Your brain is less concerned with accuracy, and more concerned with efficiency. Closing the cycle, sending the signal and executing the next task. When signals go unprocessed, they get stored and replayed on loop. Like an overused Disney-VHS Tape playing on loop stuck in an eternal cycle of a video player that just won’t quit. (I realize that anyone born after the year 2000 has no idea what the fuck i’m talking about, but that’s sort of the point). The cycles that you continue to adhere to — simply due to the level of their volume — are outdated, beyond their expiration date, and yet because we haven’t found closure on those scenes, the body can’t find closure. Though it happened then, to your brain it’s happening now and you have no reason to think otherwise. 

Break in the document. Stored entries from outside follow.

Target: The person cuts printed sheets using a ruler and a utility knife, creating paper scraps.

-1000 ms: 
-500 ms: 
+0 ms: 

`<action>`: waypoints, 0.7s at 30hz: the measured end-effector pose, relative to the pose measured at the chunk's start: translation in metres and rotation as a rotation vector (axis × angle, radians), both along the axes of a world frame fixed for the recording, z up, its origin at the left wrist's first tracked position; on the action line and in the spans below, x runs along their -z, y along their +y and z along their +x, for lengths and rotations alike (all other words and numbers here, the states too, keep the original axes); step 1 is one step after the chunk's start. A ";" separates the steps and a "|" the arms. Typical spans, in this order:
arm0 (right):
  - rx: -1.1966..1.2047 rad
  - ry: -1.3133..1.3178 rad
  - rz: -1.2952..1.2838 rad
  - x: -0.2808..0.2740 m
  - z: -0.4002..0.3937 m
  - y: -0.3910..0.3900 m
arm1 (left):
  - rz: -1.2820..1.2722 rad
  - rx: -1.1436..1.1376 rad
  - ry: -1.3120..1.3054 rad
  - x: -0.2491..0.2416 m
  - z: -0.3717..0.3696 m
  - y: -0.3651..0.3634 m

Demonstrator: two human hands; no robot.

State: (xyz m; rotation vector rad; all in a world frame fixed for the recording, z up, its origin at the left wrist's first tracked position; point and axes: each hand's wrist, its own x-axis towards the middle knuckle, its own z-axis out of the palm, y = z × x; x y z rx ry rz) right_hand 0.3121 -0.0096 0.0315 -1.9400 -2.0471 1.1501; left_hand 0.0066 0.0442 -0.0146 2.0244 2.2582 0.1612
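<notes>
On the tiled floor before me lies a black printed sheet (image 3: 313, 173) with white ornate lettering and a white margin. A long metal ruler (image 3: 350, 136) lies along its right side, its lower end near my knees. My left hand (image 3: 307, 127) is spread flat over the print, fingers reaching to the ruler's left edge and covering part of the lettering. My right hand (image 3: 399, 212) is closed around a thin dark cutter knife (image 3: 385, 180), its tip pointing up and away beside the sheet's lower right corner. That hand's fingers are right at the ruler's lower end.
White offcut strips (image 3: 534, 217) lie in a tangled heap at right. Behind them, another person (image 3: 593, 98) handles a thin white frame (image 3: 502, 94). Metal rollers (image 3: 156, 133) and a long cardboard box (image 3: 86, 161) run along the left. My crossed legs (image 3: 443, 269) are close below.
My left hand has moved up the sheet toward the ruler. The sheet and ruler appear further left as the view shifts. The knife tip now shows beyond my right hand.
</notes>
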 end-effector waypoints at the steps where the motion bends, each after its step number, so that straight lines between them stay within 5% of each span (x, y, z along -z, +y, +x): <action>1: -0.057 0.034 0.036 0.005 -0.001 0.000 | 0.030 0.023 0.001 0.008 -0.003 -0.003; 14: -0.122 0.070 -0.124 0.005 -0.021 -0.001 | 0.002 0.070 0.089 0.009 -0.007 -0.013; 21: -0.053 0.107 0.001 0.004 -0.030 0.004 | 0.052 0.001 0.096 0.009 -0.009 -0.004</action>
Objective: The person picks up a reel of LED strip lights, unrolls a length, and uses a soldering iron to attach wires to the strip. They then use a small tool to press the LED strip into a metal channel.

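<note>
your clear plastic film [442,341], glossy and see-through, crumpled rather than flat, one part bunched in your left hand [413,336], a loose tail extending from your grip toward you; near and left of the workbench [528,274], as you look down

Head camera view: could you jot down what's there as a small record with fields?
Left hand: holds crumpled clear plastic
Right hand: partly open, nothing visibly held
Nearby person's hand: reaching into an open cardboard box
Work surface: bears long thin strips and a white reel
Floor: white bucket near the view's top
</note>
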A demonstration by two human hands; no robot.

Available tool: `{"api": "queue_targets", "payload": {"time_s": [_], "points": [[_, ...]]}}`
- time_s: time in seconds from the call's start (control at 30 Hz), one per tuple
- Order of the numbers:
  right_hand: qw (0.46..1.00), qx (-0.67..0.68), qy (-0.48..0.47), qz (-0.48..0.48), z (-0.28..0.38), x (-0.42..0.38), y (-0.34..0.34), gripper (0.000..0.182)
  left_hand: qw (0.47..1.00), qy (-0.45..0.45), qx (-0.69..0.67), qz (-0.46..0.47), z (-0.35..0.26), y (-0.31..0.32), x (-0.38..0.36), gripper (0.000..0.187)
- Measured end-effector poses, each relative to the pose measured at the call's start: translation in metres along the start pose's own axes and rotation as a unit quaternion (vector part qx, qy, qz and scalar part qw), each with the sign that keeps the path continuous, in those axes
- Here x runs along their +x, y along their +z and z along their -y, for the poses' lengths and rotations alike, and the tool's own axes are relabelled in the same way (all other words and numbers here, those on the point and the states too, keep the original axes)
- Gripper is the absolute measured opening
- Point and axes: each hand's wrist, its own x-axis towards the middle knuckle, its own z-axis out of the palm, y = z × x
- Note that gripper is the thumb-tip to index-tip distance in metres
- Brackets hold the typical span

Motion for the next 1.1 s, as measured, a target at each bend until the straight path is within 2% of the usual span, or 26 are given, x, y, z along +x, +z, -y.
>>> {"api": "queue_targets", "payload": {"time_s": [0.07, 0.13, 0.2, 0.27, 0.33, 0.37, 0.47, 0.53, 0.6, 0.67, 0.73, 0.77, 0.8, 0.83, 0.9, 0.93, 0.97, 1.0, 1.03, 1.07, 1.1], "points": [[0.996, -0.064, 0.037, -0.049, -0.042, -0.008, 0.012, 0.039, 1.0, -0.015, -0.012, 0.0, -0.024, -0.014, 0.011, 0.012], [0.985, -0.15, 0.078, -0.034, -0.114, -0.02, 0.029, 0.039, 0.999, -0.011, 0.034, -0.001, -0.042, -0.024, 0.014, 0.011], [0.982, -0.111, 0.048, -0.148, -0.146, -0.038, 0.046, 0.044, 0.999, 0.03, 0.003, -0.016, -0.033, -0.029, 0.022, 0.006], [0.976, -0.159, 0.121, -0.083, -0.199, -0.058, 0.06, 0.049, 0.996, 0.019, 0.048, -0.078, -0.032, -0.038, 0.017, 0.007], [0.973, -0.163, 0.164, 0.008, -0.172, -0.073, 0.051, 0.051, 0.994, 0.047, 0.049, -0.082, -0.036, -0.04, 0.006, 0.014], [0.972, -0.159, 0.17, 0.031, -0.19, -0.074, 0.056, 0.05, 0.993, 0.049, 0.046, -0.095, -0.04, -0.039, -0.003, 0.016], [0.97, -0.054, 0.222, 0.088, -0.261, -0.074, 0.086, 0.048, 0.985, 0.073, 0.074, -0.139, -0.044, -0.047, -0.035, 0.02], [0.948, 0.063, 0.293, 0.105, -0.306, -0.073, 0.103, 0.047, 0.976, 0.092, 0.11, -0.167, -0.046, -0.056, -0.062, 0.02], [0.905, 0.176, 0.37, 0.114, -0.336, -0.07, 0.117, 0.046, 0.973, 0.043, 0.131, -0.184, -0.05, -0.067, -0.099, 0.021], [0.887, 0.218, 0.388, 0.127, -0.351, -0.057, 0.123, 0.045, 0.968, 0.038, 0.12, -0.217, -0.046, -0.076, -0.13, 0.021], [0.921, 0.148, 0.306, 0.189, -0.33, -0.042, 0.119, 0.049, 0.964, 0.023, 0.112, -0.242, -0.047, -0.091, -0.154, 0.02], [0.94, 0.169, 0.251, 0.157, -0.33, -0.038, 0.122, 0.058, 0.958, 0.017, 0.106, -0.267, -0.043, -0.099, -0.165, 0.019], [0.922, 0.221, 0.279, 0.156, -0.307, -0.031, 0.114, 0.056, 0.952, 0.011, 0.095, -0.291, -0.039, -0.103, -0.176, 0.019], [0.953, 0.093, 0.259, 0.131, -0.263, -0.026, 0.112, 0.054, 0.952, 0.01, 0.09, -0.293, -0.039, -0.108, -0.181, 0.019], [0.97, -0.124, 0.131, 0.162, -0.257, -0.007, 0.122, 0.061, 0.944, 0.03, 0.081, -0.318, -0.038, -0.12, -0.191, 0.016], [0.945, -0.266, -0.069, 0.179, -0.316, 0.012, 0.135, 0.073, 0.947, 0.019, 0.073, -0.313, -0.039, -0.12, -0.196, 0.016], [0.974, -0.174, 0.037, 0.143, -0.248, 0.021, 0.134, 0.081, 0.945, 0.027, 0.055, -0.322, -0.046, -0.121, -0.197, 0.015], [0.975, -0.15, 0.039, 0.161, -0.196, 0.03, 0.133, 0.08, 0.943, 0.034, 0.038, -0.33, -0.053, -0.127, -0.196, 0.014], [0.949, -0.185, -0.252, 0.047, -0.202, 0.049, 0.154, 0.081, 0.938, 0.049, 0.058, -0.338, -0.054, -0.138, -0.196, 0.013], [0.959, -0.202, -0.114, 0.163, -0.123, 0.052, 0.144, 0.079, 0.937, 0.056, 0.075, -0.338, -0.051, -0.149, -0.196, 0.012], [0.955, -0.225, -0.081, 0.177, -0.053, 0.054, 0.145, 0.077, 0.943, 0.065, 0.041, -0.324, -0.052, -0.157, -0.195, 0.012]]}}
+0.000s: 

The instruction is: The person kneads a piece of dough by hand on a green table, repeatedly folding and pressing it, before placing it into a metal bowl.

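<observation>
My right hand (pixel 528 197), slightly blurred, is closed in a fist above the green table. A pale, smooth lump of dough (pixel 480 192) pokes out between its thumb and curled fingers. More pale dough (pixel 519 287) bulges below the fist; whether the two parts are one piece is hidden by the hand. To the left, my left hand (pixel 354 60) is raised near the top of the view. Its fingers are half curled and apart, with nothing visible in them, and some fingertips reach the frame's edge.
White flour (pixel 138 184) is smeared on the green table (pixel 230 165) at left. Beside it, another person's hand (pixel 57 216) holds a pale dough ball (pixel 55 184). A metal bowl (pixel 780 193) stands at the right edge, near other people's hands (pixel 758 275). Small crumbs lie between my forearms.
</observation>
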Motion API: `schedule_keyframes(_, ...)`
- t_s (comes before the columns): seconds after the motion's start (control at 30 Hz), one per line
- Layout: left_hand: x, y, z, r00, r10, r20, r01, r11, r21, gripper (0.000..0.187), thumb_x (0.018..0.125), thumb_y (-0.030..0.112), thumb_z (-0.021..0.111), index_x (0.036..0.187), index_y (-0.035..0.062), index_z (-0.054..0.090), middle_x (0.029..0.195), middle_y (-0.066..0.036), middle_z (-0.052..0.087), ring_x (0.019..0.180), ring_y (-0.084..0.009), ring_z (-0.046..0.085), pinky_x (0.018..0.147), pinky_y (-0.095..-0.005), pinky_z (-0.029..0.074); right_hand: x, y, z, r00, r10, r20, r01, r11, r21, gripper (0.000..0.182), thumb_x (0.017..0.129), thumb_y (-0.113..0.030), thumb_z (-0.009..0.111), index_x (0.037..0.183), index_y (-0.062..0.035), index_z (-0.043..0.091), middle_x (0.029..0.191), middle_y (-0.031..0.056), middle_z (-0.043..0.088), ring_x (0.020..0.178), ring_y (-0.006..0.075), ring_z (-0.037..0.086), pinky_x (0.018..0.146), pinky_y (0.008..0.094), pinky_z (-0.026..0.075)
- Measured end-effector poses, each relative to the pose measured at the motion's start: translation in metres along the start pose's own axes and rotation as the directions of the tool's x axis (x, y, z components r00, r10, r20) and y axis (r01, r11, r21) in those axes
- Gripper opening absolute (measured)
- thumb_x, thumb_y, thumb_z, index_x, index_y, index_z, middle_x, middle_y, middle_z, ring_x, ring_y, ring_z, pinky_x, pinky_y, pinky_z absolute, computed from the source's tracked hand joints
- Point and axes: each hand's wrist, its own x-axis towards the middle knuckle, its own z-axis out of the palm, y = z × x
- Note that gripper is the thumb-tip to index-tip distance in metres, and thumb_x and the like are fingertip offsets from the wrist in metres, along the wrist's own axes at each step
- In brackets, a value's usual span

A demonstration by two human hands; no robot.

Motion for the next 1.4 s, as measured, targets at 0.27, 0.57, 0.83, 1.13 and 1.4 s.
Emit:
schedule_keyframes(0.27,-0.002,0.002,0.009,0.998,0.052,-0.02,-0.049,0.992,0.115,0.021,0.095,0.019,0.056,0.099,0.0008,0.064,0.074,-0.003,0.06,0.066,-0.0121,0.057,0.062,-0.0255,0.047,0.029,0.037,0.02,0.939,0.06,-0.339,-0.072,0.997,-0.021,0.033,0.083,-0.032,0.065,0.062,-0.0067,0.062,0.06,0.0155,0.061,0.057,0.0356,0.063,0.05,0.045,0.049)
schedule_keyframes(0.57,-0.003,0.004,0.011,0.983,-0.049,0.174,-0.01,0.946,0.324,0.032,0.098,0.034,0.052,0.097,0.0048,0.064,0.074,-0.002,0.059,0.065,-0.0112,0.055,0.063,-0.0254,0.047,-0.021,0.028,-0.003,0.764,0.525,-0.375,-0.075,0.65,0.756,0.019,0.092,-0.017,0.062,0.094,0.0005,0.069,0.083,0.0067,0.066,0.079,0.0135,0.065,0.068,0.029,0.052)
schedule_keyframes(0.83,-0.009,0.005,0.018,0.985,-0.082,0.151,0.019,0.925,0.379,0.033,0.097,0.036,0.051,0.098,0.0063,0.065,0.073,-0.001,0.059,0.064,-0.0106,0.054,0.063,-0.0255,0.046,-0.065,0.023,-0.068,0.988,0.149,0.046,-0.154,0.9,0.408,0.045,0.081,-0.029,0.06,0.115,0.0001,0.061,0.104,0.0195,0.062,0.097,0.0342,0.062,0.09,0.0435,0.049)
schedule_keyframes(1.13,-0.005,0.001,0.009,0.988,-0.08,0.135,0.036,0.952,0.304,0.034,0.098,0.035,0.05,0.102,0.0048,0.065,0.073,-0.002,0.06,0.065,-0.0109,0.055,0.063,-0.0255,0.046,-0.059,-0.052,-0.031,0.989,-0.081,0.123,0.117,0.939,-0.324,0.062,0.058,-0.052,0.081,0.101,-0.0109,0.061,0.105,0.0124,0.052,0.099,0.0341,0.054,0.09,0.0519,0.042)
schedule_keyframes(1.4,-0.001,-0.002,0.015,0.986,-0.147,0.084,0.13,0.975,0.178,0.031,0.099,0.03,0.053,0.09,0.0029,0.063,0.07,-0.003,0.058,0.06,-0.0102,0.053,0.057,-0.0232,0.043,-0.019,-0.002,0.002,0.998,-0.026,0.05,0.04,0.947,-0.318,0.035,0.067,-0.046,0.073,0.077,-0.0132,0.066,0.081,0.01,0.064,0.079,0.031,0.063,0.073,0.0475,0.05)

Unprocessed thoughts, memories, emotions or traumas can get stored in muscle tissue as spasms, cramps, and in the most extreme cases — they can manifest as autoimmune and chronic pain conditions. In the brain you can suffer brain fog, difficulty focusing or sitting still, chronic anxiety, depression, and ptsd. With the brain’s tank running on ‘E’ it’s easy to get short, frustrated, irritated with yourself and others. Making you quick to judge and react, and emotions hard to hold back. 

Think about your web browser window with too many tabs open. You have an ad playing on one, inprogress work, music mysteriously playing from another, notifications, emails, text messages, billing notifications, sounding off. The only way to clear the browser is by closing each tab one at a time.

Your brain is a muscle, and a fucking cool one I might add. It’s powerful, expansive, beautiful and somewhat tragic in its attachments. It wants to grow with you, not against you; It’s definitely not out to get you. It’s just trying to keep you alive, plan for the worst, and keep all necessary functions operating with minimal complication. The cyclical thoughts that you have running on a loop are a direct result of the neurological indigestion we suffer as an ever-evolving species. 

Repaving these highways isn’t easy, but that doesn’t mean it’s impossible. Ultimately the relationship between your brain and body is constantly in flux and all it actually wants is balance. By learning to see your brain and a muscle eager to be toned, you can learn to flex it in a way all your own. A practice, perfected only by perpetual choice, which is innately personal.